When you stop working for a company, you expect to be largely unrestricted in where you work next. Sure, you need to have the qualifications for the job, but your previous employer generally has no say in which company or employer you can work for, right? Unfortunately, that is not always the case, especially as more employers include noncompete agreements as conditions for employment.
It is important to note that not all noncompete agreements are valid, and if someone has a question about whether an agreement is enforceable or what the exact terms of the noncompete agreement are, it is wise to talk to an employment lawyer. If an employer has an overly broad or long noncompete agreement, a court may rule it invalid.
So what is a noncompete agreement? Basically, it is a contract that employers use to prevent employees from leaving and going to a competitor.
The rationale behind these types of agreements is that, as an employee, a company invests a considerable amount of time, effort and money in training. Moreover, many employees learn unique processes or information in their roles. By restricting where an employee can work after he or she leaves an employer, the employer can prevent that information from falling into the hands of a competitor.

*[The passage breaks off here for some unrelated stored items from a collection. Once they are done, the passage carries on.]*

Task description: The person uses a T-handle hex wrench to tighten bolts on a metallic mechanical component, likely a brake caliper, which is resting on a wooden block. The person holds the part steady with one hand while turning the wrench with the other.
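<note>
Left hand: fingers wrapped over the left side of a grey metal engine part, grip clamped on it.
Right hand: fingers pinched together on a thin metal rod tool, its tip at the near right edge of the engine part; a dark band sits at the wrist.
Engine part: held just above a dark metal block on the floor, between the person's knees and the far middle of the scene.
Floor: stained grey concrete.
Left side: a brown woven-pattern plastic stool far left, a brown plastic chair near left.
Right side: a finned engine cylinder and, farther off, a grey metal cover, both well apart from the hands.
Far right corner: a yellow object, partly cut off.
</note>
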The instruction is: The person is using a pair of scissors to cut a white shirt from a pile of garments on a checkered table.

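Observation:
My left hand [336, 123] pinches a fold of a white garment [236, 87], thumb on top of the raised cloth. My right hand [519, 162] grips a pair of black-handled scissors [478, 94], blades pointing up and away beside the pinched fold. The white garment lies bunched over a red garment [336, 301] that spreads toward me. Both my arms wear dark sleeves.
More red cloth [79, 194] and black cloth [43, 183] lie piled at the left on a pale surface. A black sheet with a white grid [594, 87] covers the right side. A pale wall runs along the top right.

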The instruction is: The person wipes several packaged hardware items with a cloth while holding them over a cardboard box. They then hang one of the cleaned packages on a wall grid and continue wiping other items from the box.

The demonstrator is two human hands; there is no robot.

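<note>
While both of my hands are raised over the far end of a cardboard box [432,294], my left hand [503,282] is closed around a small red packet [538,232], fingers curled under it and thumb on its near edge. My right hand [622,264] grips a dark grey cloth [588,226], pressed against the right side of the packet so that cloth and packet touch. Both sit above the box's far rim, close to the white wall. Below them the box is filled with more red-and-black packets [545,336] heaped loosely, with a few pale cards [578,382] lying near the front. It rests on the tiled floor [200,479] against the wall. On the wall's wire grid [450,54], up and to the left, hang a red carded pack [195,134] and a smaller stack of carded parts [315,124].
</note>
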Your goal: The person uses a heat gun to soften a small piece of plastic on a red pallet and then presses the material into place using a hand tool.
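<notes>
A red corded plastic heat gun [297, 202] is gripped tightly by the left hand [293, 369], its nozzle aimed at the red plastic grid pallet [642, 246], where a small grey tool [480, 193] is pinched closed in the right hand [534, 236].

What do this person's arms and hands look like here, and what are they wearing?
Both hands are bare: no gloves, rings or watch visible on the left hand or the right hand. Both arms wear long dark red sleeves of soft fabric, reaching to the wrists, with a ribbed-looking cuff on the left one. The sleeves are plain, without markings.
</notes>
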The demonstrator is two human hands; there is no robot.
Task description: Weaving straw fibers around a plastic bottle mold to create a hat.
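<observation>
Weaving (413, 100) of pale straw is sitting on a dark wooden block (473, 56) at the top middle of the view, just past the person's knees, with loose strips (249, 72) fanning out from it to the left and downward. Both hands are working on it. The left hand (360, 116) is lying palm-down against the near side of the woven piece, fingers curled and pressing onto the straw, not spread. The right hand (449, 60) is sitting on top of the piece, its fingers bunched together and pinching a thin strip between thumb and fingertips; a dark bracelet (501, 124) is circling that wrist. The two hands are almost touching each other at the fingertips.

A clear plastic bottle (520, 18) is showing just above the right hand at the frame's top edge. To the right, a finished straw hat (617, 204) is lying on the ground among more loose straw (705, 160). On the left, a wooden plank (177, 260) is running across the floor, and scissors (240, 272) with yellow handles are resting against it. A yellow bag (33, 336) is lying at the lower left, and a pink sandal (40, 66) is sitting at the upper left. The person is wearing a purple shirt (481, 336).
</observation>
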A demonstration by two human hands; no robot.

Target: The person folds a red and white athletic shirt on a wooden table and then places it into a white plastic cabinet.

Others, however, argue that these agreements make it very difficult to find a job. There are some people who are unable to find work nearby because of a noncompete agreement and are forced to rely on unemployment benefits until the agreement’s restrictions end.
While there is some debate on whether these agreements should be used, more and more employers are starting to include them as conditions of employment. At least for the near future, there will likely be many people restricted on where they can look for work.